Structural Abnormalities in Gyrification across Psychotic Disorders

Nicole Rychagov, BA Candidate

Beth Israel Deaconess Medical Center – Research Assistant
RYCHAGOV_NICOLE poster

Scientific Abstract

Background: The profiles of cortical gyrification (LGI) abnormalities in schizophrenia (SZ), bipolar disorder type-1 (BP), and schizoaffective disorder (SAD) have been studied to a limited extent and mostly in separate studies. Nonetheless, all of these disorders are characterized by the presence of psychosis and share in genetic risk.
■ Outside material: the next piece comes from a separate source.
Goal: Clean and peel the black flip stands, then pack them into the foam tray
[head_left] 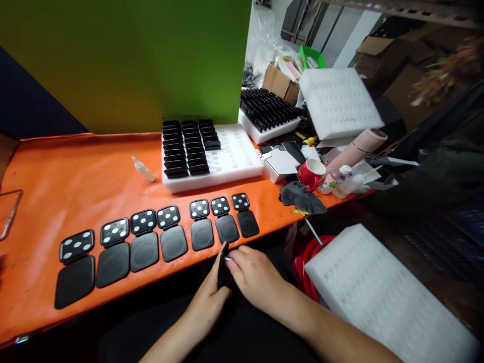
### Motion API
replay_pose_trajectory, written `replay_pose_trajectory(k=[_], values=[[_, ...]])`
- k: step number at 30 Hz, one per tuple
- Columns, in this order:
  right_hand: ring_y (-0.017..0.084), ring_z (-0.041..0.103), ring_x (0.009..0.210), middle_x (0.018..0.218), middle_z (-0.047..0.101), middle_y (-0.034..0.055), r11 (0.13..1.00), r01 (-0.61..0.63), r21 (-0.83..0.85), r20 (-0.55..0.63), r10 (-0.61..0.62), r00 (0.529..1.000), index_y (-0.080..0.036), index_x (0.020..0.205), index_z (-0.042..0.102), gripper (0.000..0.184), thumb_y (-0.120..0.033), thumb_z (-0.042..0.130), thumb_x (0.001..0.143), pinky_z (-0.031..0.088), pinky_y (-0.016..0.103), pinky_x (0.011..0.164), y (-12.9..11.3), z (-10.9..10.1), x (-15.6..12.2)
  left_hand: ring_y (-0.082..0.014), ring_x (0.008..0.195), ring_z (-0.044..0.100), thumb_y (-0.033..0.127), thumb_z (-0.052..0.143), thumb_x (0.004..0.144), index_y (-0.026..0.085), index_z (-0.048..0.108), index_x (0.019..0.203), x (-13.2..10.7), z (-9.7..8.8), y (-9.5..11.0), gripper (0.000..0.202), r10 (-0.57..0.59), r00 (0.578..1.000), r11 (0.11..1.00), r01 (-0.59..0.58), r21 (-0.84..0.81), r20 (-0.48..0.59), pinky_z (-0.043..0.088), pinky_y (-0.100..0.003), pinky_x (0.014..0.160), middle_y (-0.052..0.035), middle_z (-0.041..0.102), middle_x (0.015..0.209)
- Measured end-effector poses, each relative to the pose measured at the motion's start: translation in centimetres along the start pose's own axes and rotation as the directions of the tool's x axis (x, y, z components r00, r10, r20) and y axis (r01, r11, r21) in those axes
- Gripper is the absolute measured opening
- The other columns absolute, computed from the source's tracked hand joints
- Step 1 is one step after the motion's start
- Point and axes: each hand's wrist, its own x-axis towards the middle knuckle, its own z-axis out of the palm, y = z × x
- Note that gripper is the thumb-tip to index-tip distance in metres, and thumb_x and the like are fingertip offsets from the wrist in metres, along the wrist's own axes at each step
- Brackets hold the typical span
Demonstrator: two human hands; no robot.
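Note:
Both my hands meet just below the orange table's (75,171) front edge. My left hand (209,297) is closed round a flat black case (223,267), held on edge. My right hand (255,277) pinches a thin silvery tool (228,258) against the case's top. Just beyond my hands, a row of several opened black cases (151,242) lies along the table front, each with a white-dotted upper half and a plain black lower half.
A white foam tray (230,161) with stacked black cases stands mid-table, a small clear bottle (143,169) to its left. Another filled tray (264,113), a red mug (310,174), a dark cloth (302,197), boxes and clutter lie at right. A white foam sheet (378,292) rests at lower right.

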Motion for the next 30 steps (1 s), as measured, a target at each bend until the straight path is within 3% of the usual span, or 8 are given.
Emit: replay_pose_trajectory(k=[6, 11, 16, 21, 26, 30], values=[[0.016, 0.055, 0.075, 0.082, 0.060, 0.0040, 0.998, 0.017, -0.064, 0.051, -0.014, 0.999, -0.018, 0.085, 0.057, 0.023, -0.027, 0.037, 0.089, 0.038, 0.026, 0.068, 0.1, 0.0, 0.3, -0.0236, 0.121, 0.037, 0.005, 0.038, 0.069, 0.023, 0.015, 0.139, 0.3, -0.1, 0.0, 0.076, -0.046, 0.999, 0.999, 0.046, -0.022, 0.016, 0.027, -0.041, 0.102, -0.0033, 0.040, 0.135], [0.016, 0.055, 0.074, 0.082, 0.060, 0.0029, 0.999, 0.006, -0.048, 0.045, -0.004, 0.999, -0.019, 0.086, 0.058, 0.028, -0.044, 0.046, 0.083, 0.036, 0.025, 0.064, -0.2, -0.3, 0.7, -0.0227, 0.123, 0.035, 0.018, 0.041, 0.082, 0.022, 0.022, 0.137, 0.2, 0.1, 0.5, 0.058, 0.015, 0.999, 1.000, -0.016, -0.015, -0.046, 0.027, -0.038, 0.103, -0.0051, 0.039, 0.136], [0.013, 0.055, 0.070, 0.076, 0.060, -0.0005, 1.000, 0.022, 0.012, 0.055, -0.023, 0.998, -0.020, 0.078, 0.060, 0.019, -0.034, 0.048, 0.083, 0.034, 0.023, 0.061, 0.0, 1.3, 0.2, -0.0252, 0.120, 0.039, 0.022, 0.043, 0.081, 0.021, 0.025, 0.136, 0.7, 0.1, 0.3, 0.058, 0.002, 1.000, 0.992, -0.004, -0.127, -0.014, 0.033, -0.039, 0.099, -0.0063, 0.042, 0.134], [0.012, 0.056, 0.076, 0.083, 0.060, 0.0003, 0.989, -0.022, 0.147, 0.075, 0.011, 0.997, -0.020, 0.086, 0.059, 0.021, -0.030, 0.041, 0.089, 0.037, 0.021, 0.067, 0.6, 2.5, -0.6, -0.0246, 0.126, 0.031, 0.022, 0.047, 0.076, 0.018, 0.028, 0.134, 0.9, 0.0, -0.2, 0.061, -0.059, 0.993, 0.974, 0.035, -0.223, -0.103, 0.023, -0.039, 0.105, -0.0051, 0.037, 0.137], [0.013, 0.055, 0.076, 0.083, 0.058, 0.0017, 0.992, -0.069, 0.101, 0.020, 0.068, 0.998, -0.019, 0.087, 0.056, 0.021, -0.027, 0.037, 0.091, 0.039, 0.022, 0.068, 0.7, 2.7, -0.5, -0.0227, 0.126, 0.031, 0.008, 0.041, 0.068, 0.018, 0.024, 0.136, 0.8, 0.4, -0.6, 0.071, -0.056, 0.997, 0.992, 0.049, -0.118, -0.057, 0.020, -0.040, 0.106, -0.0050, 0.035, 0.138], [0.014, 0.054, 0.073, 0.080, 0.056, 0.0024, 0.999, -0.033, -0.006, 0.024, 0.033, 0.999, -0.018, 0.083, 0.055, 0.023, -0.027, 0.035, 0.091, 0.039, 0.025, 0.066, 0.6, 2.4, -0.3, -0.0203, 0.128, 0.028, 0.005, 0.039, 0.068, 0.019, 0.012, 0.139, 0.8, 0.5, -0.9, 0.077, -0.035, 0.999, 0.999, 0.035, 0.015, -0.040, 0.018, -0.039, 0.106, -0.0058, 0.029, 0.141]])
The purpose of our study is (i) to identify and compare changes in LGI associated with psychosis across disorders; (ii) to investigate LGI patterns specific to each disorder; and (iii) determine the effect of factors such as the age of onset of psychosis on LGI.

Methods: Participants were recruited within the Bipolar-Schizophrenia Network of Intermediate Phenotypes (BSNIP) consortium. All participants received MRI and clinical assessment. A total of 1860 subjects (SZ = 440, BP = 343, SAD = 350, Healthy Controls = 727) were examined. Gyrification was measured using Freesurfer 7.1.0. Statistical Analysis was conducted on R. Outliers greater than 3 standard deviations from the group means for the LGI of each hemisphere’s lobes were removed through winsorization. Data were covaried by age, sex, race, site of data acquisition, and estimated total intracranial volume. Significance was set at a probability < 0.05, after False Discovery rate (FDR) correction.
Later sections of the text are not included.